# New banana started



## dralarms (Mar 29, 2019)

here’s what 160 lbs of banana looks like. Just started, it’ll be Sunday or Monday before it’s thawed enough to add sugar and yeast.


----------



## stickman (Mar 30, 2019)

Holy!


----------



## Johnd (Mar 30, 2019)

Wow!!! That’s a lot of bananas!!! So you’re starting with peeled bananas, and just add sugar and yeast? How much finished wine will that make?


----------



## dralarms (Mar 30, 2019)

Johnd said:


> Wow!!! That’s a lot of bananas!!! So you’re starting with peeled bananas, and just add sugar and yeast? How much finished wine will that make?


Last batch I had 113 gallons and got almost 12 gallons of finished wine. I do add some apple juice since it’s hard to dissolve sugar in that banana goop.


----------



## Johnd (Mar 30, 2019)

So I’d reckon that about 80 # would yield a 6 gallon carboy worth if the proper amount of AJ was added. Just curious, I’ve read that some use the skins too, any wisdom to share?


----------



## dralarms (Mar 30, 2019)

Johnd said:


> So I’d reckon that about 80 # would yield a 6 gallon carboy worth if the proper amount of AJ was added. Just curious, I’ve read that some use the skins too, any wisdom to share?


I don’t use peels sine bananas are highly sprayed with pesticides. 

On 80 lbs I would use about 1, maybe 1.5 gallons of apple juice.


----------



## The Dutchman (Mar 30, 2019)

Do you add any acids to it? 
I made a batch last year, and it is definitely lacking acidity.


----------



## dralarms (Mar 30, 2019)

The Dutchman said:


> Do you add any acids to it?
> I made a batch last year, and it is definitely lacking acidity.

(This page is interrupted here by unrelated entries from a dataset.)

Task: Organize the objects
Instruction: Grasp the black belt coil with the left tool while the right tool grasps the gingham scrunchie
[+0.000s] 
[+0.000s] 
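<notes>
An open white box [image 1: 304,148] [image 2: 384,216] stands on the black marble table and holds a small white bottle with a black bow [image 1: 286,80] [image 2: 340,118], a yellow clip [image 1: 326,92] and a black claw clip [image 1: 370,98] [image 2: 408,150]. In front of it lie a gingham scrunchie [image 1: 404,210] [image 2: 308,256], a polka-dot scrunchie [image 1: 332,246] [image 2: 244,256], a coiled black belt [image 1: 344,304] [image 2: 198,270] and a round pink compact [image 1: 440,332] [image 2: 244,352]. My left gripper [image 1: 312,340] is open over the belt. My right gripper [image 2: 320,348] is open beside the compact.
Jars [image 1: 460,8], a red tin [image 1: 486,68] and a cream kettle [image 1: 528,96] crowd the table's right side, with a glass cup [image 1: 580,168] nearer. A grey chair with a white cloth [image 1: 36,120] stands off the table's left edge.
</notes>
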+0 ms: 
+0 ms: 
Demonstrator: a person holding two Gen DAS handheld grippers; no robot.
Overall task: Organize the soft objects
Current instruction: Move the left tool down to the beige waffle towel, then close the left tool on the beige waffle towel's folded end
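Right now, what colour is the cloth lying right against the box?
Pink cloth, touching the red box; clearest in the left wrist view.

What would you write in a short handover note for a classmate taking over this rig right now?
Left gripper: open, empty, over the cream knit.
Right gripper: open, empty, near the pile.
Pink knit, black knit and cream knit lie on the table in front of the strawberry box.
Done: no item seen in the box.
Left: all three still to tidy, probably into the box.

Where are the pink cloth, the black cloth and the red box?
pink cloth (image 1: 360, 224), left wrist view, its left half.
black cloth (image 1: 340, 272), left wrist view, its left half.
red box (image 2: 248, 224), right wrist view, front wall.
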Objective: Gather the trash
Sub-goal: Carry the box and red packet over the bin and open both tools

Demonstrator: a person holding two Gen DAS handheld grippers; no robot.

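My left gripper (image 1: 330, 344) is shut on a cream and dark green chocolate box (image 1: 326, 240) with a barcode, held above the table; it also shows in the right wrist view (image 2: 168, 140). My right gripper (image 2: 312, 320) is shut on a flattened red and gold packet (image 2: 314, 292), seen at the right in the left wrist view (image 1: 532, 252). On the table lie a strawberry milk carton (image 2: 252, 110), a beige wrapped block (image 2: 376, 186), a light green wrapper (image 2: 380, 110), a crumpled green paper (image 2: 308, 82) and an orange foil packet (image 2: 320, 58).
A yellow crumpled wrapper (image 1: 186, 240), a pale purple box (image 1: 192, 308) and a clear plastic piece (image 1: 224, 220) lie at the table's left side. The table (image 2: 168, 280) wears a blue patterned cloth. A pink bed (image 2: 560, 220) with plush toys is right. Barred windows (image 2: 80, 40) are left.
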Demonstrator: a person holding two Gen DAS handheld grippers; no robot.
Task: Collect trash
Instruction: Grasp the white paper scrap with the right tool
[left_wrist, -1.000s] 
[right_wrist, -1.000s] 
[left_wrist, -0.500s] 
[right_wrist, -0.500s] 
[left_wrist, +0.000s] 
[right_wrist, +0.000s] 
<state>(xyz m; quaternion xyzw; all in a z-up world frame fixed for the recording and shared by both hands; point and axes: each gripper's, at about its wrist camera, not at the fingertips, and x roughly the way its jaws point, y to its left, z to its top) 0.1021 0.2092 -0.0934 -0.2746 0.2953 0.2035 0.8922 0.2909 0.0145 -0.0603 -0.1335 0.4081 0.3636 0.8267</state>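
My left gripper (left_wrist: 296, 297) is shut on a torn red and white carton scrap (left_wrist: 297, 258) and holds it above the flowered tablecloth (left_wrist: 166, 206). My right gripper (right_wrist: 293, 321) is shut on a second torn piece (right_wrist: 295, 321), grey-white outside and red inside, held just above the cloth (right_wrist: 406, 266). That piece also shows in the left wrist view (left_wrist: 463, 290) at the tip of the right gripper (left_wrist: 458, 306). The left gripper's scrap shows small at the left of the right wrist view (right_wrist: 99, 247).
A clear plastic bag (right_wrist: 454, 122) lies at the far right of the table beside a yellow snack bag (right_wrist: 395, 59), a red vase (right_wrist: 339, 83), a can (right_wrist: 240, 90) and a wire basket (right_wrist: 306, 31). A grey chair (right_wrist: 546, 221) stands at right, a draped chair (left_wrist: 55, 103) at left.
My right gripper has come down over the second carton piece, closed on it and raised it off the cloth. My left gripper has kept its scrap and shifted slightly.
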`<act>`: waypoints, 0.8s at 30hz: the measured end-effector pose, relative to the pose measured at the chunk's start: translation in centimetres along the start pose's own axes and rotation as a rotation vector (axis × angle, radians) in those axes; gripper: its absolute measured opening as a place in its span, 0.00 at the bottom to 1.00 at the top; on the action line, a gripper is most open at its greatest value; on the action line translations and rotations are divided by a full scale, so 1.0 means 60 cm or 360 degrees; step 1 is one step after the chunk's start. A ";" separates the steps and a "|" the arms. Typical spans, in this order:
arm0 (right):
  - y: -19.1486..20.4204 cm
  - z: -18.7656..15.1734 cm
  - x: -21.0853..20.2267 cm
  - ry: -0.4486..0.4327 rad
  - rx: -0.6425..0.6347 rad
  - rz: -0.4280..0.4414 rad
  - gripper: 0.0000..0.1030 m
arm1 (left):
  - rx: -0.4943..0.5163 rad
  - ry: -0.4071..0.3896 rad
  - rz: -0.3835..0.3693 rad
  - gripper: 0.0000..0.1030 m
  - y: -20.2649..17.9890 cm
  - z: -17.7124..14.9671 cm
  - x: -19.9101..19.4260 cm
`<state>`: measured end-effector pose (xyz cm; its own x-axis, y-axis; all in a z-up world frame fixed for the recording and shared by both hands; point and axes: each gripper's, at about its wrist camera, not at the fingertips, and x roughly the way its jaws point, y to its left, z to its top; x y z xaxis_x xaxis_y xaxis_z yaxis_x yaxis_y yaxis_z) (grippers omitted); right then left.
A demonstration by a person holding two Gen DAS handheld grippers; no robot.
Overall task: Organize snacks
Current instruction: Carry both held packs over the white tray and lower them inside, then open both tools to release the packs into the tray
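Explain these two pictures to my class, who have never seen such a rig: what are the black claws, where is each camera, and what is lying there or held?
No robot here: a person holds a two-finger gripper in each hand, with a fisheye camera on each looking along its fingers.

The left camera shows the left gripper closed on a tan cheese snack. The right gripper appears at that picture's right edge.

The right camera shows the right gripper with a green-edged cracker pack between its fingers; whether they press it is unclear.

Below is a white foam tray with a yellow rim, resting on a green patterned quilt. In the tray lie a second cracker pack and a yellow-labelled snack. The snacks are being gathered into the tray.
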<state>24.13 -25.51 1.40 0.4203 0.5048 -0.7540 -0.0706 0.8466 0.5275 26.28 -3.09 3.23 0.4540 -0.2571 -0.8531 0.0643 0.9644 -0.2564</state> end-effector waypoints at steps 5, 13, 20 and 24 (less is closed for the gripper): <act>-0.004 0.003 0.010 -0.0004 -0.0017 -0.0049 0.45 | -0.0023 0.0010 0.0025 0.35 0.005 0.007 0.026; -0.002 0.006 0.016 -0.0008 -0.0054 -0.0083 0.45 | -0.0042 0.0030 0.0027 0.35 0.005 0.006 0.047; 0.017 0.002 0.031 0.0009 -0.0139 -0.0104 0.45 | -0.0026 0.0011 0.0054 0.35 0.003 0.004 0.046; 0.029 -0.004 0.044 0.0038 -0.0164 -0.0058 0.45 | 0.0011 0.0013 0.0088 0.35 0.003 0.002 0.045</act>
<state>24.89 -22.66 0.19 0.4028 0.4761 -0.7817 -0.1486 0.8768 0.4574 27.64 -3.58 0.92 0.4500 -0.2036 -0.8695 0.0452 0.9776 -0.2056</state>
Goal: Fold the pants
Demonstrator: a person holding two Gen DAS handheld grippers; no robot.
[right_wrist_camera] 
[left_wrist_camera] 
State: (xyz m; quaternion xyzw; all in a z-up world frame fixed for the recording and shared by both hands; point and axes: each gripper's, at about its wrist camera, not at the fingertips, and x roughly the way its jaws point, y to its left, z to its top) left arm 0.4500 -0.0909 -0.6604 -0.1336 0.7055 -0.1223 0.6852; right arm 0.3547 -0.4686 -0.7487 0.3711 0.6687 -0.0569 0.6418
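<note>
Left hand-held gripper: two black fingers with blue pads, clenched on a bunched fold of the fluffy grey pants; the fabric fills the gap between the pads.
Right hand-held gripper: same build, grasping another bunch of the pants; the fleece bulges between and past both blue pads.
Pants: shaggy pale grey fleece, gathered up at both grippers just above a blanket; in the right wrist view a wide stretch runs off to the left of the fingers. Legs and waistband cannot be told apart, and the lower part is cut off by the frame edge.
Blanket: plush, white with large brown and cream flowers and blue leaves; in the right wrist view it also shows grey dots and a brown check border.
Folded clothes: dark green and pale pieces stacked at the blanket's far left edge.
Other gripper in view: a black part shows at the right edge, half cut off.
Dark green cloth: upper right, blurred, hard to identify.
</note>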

No acid added, never had any thought about acid. Always been to good to mess with.


----------



## dralarms (Mar 30, 2019)

This is at 8:00 this morning


----------



## dralarms (Mar 30, 2019)

And this is 2:30


----------



## M38A1 (Mar 30, 2019)

That's a lot of banana..... Where does one get that kind of volume? Ordered?


----------



## dralarms (Mar 30, 2019)

Nah, my wife buys bananas every week and what’s left at the end of the week goes in the freezer, also she goes by Ingles and gets their “bagged” bananas, I usually end up with 15 lbs for 6 bucks. And that’s peeled weight


----------



## dralarms (Mar 31, 2019)

I’m just a little confused, checked brix last night and with no sugar added it was 23.2. First time I actually checked the brix on the banana. I now know why it’ll knock your socks off if you’re not used to it, I usually add sugar and then it ferments dry so it’s really stout.


----------



## Johnd (Mar 31, 2019)

dralarms said:


> I’m just a little confused, checked brix last night and with no sugar added it was 23.2. First time I actually checked the brix on the banana. I now know why it’ll knock your socks off if you’re not used to it, I usually add sugar and then it ferments dry so it’s really stout.



Possible that the banana hasn’t broken down into to the mix yet and you just measured the apple juice BRIX?


----------



## dralarms (Mar 31, 2019)

Johnd said:


> Possible that the banana hasn’t broken down into to the mix yet and you just measured the apple juice BRIX?




At the time I measured it had not been stirred and the apple juice went straight to the bottom. And apple juice usually comes in at 16 to 18 brix


----------



## John Pichnic (Apr 2, 2019)

Sorry I'm late to the party! I'm real interested in this! 
I see a texture.... is that fermenting bags that the bananas are in?
I'm collecting them, mine are a little more brown.
@ 3 / lb I figured I needed 200 bananas to make 5 gal....was wondering how I'd fit that into 5 gal buckets, lol!


----------



## dralarms (Apr 2, 2019)

Mine are loose in the bucket.


----------



## John Pichnic (Apr 2, 2019)

In the picture it looks like there is a texture on them, maybe it came off of whatever you froze them in?

Will the pectic enzyme do most of the mashing/dissolving?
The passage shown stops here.